Leaving Meta

I recently decided to leave Meta (called Facebook when I joined). Today is my last day. I have finished offboarding and spoken to a lot of colleagues, some of who have become close friends now. As I sit in the MPK17 coffee shop, I figured it’s a good time to reflect back on my time in the company as things are still fresh in my mind.

First of all, I am really proud of what my team and I achieved: we built a 0->1 streaming system that is powering use-cases like fleet wide distribution (across Meta’s data centers in all regions), control plane data indexing, etc. Building and productionizing a system at this scale with performance, correctness, and reliability is extremely challenging and I am glad that I am leaving at a point where the system is 100% rolled out.

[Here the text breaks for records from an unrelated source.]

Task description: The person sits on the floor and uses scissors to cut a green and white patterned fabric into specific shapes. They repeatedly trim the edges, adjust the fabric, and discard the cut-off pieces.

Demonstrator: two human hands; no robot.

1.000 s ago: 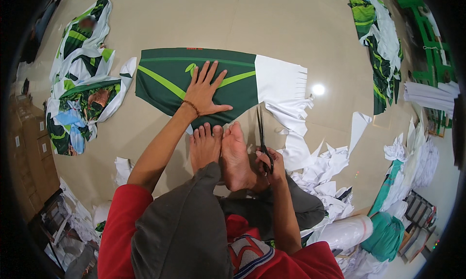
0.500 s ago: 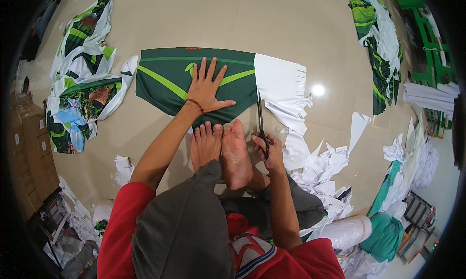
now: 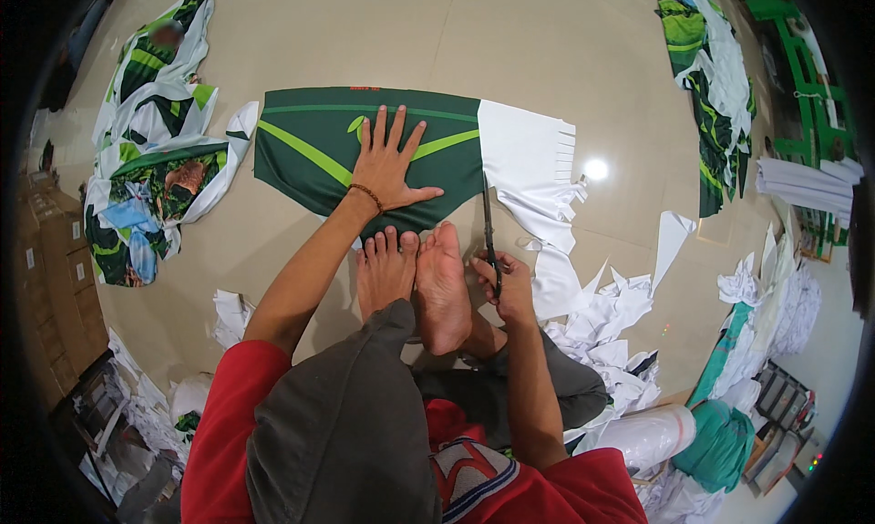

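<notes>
Steel scissors point(image 3: 489, 237) in right hand point(image 3: 507, 282) have advanced up the green sheet point(image 3: 310, 146).

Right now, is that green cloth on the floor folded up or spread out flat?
Spread out flat. The green cloth lies open on the floor, with the left hand pressed palm-down on it, fingers splayed.

1. A garment-cutting workshop, worked on a pale tiled floor point(image 3: 565, 50).
2. Heaps of printed green-and-white fabric point(image 3: 155, 150) lie far left and far right.
3. White offcuts point(image 3: 611, 314) litter the near right.
4. Cardboard boxes point(image 3: 55, 314) stand at the left.
</notes>
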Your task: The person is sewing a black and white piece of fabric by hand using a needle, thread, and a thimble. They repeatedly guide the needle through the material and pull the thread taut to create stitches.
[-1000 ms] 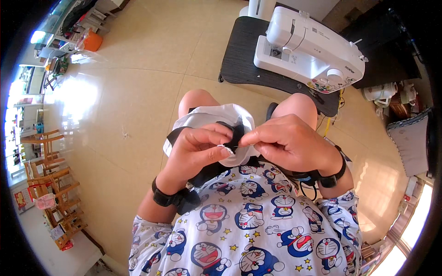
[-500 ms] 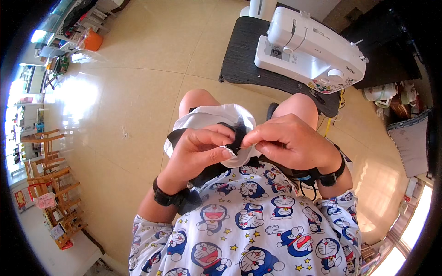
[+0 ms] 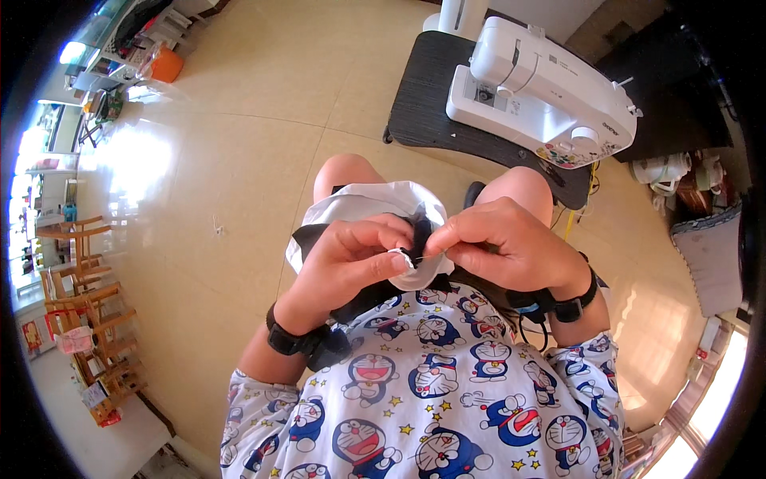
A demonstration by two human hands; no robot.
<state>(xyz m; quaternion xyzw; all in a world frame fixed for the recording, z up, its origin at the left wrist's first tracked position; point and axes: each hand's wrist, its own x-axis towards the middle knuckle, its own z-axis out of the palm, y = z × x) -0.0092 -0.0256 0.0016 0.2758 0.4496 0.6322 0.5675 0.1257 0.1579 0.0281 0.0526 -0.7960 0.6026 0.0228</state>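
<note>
I have my left hand (image 3: pixel 351 263) closed on the black fabric (image 3: pixel 421 227) and its small crumpled white edge, thumb pressed on the near side. Beneath it, white fabric (image 3: pixel 329 209) lies over my lap between my bare knees. My right hand (image 3: pixel 507 247) is pinched on a thin needle (image 3: pixel 431 256) beside the left thumb, its tip at the fabric; any thread is too fine to make out surely. Both wrists carry black strapped devices.
A white sewing machine (image 3: pixel 542 92) stands on a dark small table (image 3: pixel 411 68) ahead right, with scissors near its edge. Wooden racks (image 3: pixel 84 303) and an orange container (image 3: pixel 166 66) are at left. A grey cushioned item (image 3: pixel 706 263) is at far right.
Both hands keep their hold and have shifted slightly rightward in the picture, along with the fabric. The surroundings have moved a little too, as if the camera turned slightly.
</note>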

Along the journey, there was a lot of learning. It had its ups - solving storage performance problems and CPU bottlenecks that unblock critical use-cases is a lot of fun. And it had its downs - layoffs in particular were really hard. At the end though, I feel like an upleveled engineer and feel that I have learnt more in the last few years than the entirety of my remaining career.

When I joined, I thought I will learn the most technically (I am an engineer after all). And I did learn a lot technically: in essence, I learnt a lot of what it takes to lead a project and team to build and deploy a critical streaming system, at Meta’s scale. But I could have never predicted that the “non-technical” part of learning would be much more. My hypothesis is that it was because of the nature of my role - I joined in a more senior level with project and team lead responsibilities, and so naturally had to make my mistakes and learn from them.

Inspired by Mahesh’s lessons learned blog post, I also wanted to share what I learned from my experience in the company and in the Delos team. Note that these lessons are from my perspective as an engineer working on core systems and infra of a large tech company - it’s very likely they don’t directly apply in other contexts.


Non-technical:

  1. It’s all about people. Do they inspire you? Do you trust them? Do they give you honest feedback? Are you learning from them? Everything else is secondary. If you’re choosing a company or team, over index heavily on people. The right people can make ordinary tasks enjoyable. The wrong people can make trivial things frustrating.

  2. For any sufficiently complex problem, you can’t achieve greatness without team comradery. When things go wrong (and they will eventually), you need a team with strong bonds to cover for each other and operate as one unit. Do whatever it takes to increase team comradery.

  3. Process (tasks, standups, scrums, etc.) are just means to an end. Such process is important but it has to be light weight and the team has to decide what works best for them. It should never be the end goal based on which perf reviews or calibrations are done.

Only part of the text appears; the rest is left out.